Coraz niebezpieczniej na polskich drogach. Przełamanie wieloletniej tendencji
W 2016 roku na polskich drogach na skutek wypadków zginęło 3026 osób. To o 88 więcej niż przed rokiem. Dane mogą niepokoić, bowiem jest to pierwszy przypadek od dawna, kiedy ta niechlubna statystyka wzrosła.
15.05.2017 07:31
- Od 2011 roku liczba zabitych na polskich drogach regularnie spadała. Podobnie było z liczbą ciężko rannych. Jednak w poprzednim roku było ich 12 109 , co oznacza wzrost aż o 909 osób - czytamy w "Rzeczpospolitej".
Dziennik powołuje się na rządowy raport „Stan bezpieczeństwa ruchu drogowego oraz działania realizowane w tym zakresie w 2016 roku". Wnioski zawarte w dokumencie wskazują na trzy główne powody. Pierwszym z nich było wyłączenie od 1 stycznia 2016 roku ok. 400 fotoradarów. Drugim o wiele częstsze wyjazdy na wypoczynek do kurortów w kraju, zamiast za granicę, trzecim zaś korzystne ceny paliw.

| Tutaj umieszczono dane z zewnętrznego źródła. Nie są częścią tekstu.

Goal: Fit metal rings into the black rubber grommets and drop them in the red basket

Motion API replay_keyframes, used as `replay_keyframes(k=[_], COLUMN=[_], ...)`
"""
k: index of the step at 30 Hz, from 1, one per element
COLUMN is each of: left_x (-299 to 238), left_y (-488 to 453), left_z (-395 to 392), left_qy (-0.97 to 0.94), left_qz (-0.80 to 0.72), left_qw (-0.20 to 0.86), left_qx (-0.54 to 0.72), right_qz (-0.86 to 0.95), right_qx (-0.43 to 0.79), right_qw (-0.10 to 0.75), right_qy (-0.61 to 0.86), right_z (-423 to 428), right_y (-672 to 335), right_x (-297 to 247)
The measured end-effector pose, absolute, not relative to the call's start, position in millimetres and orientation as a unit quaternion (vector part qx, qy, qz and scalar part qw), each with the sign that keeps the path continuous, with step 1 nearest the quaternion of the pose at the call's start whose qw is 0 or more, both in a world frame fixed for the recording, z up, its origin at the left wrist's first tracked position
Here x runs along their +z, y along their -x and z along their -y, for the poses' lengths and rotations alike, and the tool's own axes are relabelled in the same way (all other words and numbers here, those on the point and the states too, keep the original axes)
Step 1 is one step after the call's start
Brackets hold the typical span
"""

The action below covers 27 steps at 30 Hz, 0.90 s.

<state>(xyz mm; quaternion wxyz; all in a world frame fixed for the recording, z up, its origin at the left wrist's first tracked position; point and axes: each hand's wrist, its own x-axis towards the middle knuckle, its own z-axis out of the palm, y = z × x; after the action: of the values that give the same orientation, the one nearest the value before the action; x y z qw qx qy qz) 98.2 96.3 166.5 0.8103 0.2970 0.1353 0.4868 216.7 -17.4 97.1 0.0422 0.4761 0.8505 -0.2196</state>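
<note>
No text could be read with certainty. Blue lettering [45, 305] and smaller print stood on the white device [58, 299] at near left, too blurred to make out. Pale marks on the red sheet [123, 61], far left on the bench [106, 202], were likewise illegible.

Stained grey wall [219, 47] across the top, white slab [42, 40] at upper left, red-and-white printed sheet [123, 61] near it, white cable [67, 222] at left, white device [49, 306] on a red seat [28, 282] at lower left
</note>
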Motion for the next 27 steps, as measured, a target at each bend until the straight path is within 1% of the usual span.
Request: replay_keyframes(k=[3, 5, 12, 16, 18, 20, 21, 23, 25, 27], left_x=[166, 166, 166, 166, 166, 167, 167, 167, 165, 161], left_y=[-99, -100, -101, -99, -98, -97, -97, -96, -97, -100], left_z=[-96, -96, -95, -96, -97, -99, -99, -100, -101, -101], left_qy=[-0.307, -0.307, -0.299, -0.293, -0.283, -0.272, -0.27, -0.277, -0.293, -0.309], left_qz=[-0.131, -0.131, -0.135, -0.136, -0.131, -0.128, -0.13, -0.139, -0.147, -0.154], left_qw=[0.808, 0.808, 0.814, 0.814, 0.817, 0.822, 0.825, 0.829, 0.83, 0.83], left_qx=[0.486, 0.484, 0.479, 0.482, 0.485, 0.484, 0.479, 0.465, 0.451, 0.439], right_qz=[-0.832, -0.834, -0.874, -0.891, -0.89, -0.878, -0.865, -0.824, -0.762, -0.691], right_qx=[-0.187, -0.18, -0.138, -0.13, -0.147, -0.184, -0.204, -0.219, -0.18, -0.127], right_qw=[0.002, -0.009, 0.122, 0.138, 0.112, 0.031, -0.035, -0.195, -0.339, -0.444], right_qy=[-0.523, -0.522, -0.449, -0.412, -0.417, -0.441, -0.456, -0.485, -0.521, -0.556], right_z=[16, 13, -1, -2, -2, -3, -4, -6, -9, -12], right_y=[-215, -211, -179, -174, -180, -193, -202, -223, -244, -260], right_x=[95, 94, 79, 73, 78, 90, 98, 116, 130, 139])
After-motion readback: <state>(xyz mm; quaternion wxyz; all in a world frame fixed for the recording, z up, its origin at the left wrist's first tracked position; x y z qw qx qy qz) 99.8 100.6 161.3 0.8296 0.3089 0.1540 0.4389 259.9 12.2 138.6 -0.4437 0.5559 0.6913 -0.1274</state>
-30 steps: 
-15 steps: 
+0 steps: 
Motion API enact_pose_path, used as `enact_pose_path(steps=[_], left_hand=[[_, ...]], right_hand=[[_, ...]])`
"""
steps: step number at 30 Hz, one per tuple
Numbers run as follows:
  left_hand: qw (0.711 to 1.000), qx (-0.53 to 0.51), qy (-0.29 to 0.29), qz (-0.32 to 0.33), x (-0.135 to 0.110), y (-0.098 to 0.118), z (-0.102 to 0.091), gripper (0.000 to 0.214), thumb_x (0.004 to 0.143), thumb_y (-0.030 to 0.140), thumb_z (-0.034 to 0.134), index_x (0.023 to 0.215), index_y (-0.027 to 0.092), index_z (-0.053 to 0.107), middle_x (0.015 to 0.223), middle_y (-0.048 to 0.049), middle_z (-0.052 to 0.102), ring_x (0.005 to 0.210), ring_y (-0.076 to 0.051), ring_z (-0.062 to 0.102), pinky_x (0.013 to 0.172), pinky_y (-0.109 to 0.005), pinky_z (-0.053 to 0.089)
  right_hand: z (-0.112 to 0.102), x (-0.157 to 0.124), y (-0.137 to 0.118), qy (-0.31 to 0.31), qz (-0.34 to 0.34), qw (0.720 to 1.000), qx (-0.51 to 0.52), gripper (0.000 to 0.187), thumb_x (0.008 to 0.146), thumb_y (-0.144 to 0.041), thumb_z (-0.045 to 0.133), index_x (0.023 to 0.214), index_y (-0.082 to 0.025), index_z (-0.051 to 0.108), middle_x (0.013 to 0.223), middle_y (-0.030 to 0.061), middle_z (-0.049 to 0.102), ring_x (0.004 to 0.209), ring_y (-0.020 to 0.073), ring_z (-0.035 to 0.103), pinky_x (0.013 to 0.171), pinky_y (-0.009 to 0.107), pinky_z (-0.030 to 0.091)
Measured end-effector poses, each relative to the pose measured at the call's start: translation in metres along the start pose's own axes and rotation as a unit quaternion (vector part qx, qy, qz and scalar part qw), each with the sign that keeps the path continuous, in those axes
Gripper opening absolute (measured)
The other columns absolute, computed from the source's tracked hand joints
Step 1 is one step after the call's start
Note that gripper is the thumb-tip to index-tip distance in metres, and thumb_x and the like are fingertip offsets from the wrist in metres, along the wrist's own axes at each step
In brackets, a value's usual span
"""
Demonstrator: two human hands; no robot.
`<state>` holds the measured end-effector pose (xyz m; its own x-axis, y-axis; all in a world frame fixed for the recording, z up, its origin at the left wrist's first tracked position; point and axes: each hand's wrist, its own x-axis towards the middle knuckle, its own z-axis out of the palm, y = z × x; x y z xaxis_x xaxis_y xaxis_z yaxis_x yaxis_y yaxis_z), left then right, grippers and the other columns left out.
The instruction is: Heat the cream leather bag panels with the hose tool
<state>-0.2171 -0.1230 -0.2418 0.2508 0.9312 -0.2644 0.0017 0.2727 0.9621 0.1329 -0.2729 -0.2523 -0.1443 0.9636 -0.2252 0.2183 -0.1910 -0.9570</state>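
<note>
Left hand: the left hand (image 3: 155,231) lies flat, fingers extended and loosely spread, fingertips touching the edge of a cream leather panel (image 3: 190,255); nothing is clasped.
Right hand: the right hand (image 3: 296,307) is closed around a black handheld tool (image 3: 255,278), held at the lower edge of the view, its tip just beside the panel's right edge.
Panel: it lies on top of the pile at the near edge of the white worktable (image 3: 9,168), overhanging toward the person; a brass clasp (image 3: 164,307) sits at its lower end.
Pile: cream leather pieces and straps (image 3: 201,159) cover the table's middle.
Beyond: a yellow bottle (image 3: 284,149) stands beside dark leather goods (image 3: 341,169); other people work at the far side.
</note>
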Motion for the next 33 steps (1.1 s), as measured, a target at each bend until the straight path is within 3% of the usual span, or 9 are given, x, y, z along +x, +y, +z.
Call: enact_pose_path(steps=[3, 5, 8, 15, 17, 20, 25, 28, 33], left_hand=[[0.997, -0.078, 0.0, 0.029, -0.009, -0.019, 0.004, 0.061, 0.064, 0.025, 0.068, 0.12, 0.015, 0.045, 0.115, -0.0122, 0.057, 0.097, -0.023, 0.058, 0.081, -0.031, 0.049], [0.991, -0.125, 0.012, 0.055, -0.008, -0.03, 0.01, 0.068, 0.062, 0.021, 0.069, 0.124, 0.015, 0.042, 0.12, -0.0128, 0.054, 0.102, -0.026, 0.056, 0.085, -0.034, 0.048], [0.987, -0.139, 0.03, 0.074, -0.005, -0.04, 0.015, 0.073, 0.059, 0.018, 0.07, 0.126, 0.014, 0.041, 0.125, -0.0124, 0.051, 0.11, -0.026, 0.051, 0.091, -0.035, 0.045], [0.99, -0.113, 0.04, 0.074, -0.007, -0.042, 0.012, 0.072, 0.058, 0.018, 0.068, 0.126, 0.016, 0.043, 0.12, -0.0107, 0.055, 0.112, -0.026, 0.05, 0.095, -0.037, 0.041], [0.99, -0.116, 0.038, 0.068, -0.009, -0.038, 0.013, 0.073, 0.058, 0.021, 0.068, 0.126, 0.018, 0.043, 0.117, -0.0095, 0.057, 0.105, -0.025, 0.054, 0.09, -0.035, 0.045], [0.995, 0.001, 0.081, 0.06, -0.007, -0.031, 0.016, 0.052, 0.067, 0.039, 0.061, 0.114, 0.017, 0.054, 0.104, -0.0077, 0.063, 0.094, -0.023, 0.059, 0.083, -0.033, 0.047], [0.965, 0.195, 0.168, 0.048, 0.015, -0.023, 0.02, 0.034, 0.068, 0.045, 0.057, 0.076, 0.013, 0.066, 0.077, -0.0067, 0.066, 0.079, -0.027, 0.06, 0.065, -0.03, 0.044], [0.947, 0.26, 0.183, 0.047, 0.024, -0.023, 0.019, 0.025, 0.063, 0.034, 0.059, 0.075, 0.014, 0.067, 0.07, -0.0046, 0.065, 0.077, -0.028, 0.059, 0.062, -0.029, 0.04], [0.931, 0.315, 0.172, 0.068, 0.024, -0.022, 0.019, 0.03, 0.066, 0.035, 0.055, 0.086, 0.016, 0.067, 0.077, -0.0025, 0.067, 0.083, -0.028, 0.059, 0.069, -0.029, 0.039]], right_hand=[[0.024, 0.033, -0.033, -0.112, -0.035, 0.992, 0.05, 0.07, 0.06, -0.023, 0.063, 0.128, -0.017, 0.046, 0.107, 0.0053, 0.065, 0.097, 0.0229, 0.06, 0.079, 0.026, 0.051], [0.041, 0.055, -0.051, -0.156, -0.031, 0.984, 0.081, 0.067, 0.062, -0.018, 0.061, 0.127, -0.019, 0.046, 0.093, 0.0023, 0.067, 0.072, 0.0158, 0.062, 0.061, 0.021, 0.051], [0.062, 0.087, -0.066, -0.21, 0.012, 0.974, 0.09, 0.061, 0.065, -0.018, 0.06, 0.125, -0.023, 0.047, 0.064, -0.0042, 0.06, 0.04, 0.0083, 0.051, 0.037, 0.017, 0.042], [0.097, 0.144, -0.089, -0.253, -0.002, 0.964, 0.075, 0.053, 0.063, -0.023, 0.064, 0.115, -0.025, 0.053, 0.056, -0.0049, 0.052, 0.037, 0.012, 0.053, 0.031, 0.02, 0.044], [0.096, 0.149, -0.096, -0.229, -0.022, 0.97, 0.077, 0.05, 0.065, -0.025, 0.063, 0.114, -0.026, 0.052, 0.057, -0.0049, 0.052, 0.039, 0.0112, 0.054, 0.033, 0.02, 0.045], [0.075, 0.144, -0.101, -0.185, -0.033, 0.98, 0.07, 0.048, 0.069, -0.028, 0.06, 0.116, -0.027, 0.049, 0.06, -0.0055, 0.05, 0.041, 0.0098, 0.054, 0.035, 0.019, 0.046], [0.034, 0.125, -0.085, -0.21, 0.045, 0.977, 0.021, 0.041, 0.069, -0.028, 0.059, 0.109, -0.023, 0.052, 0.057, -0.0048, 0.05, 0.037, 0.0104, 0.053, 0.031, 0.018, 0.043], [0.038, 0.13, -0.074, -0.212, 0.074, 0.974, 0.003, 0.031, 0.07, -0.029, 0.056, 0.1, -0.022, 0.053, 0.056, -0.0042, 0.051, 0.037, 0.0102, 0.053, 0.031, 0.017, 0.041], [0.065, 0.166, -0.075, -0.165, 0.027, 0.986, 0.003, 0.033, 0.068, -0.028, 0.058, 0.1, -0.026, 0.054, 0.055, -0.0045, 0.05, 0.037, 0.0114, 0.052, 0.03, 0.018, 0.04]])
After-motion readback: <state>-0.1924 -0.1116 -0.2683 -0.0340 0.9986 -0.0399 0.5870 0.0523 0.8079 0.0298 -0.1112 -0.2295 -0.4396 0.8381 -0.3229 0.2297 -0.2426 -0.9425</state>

- O tym, że fotoradary są skuteczne, mówią badania zlecone przez Główny Inspektorat Transportu Drogowego. Wynika z nich, że w miejscach, gdzie zainstalowano takie urządzenia obsługiwane przez CANARD, liczba ofiar śmiertelnych spadła o 52 proc. - pisze dziennik.
Wiceminister infrastruktury Jerzy Szmit chce, by samorządy przekazywały fotoradary do Centrum Automatycznego Nadzoru nad Ruchem Drogowym. Resort liczy również na to, że efekty zacznie przynosić Program Likwidacji Miejsc Niebezpiecznych. Państwo przeznacza na ten cel kilkaset milionów rocznie.